**WORK TO BE COMPLETED**
For this listing, the lines between the one holding "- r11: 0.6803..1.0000" and the one holding "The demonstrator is", inclusive, must be set down exactly.

**DATA EXCERPT**
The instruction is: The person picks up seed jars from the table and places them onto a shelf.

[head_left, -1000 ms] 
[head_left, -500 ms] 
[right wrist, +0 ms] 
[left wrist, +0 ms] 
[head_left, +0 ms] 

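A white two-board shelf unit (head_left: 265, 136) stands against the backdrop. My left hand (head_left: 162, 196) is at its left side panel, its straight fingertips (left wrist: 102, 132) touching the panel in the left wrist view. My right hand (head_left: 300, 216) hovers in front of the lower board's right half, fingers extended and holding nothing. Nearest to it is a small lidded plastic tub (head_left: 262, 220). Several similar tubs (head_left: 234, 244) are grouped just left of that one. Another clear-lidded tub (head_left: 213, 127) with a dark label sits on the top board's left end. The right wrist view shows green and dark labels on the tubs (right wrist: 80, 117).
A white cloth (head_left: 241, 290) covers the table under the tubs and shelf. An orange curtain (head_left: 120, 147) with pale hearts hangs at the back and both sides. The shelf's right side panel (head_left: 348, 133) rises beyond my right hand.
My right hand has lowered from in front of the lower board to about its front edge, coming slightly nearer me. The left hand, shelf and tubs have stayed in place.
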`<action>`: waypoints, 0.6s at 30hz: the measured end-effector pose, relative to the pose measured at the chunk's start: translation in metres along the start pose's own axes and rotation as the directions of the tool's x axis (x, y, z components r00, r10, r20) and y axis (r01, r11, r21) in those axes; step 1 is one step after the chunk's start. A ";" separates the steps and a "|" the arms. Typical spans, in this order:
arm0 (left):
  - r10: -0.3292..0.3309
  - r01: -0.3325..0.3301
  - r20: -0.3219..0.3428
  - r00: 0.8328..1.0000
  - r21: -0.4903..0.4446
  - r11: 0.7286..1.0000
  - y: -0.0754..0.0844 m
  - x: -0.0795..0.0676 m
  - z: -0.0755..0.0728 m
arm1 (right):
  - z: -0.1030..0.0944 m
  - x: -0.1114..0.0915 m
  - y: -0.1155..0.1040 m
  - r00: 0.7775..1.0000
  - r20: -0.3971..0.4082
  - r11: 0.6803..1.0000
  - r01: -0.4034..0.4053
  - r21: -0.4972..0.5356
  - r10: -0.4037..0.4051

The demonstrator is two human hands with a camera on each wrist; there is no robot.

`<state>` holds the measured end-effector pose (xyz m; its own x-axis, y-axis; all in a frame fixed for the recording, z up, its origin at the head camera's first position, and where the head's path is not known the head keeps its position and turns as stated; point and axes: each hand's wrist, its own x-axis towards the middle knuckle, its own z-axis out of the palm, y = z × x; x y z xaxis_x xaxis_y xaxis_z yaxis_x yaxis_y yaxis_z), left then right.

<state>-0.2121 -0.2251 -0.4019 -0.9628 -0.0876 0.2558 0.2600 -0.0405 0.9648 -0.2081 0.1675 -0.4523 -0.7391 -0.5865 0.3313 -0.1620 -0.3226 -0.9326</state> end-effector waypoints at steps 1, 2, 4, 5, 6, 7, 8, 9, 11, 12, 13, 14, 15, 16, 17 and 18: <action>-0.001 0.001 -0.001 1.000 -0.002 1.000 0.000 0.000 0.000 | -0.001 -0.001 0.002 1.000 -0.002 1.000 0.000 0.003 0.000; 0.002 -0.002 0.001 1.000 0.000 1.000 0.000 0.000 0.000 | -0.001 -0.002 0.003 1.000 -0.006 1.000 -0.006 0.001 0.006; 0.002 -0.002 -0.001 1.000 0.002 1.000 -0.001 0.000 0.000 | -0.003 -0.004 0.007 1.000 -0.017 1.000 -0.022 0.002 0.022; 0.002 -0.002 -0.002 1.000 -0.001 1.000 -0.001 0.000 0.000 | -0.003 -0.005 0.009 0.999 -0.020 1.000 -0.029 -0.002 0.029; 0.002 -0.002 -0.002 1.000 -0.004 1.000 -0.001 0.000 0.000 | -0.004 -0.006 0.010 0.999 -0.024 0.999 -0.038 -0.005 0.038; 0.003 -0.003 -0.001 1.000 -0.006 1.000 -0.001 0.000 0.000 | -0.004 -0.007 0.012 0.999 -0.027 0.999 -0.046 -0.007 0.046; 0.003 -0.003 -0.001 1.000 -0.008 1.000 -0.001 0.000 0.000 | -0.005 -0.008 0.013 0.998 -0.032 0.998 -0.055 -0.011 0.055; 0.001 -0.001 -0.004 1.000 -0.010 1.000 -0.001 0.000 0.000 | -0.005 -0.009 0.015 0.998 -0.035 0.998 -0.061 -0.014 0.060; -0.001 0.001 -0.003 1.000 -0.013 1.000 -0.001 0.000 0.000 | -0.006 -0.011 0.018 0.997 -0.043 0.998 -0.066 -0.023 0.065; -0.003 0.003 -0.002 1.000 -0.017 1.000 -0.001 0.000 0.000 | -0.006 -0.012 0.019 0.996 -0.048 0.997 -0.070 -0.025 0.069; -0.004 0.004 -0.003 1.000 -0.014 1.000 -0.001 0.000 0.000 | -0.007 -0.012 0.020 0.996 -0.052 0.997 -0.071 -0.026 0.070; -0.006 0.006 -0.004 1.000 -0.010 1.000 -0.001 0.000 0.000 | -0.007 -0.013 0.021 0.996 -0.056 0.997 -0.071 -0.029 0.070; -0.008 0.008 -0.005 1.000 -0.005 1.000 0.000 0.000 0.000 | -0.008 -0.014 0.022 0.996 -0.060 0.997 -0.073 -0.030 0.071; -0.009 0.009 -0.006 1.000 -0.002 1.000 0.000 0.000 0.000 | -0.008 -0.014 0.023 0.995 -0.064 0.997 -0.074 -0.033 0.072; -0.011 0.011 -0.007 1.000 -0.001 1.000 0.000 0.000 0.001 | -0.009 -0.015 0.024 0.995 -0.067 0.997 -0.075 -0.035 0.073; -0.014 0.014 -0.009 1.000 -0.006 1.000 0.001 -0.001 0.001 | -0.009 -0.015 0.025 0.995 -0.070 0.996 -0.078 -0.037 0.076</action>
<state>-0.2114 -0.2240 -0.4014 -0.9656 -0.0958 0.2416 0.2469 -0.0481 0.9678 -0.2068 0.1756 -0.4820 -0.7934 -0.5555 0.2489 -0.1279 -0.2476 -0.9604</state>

**SOLUTION TO THE EXERCISE**
  - r11: 0.6803..1.0000
  - r01: -0.4034..0.4053
  - r21: -0.4972..0.5356
  - r10: -0.4037..0.4051

The demonstrator is two human hands with a camera on each wrist; there is no robot.

At this stage, the exercise is finished.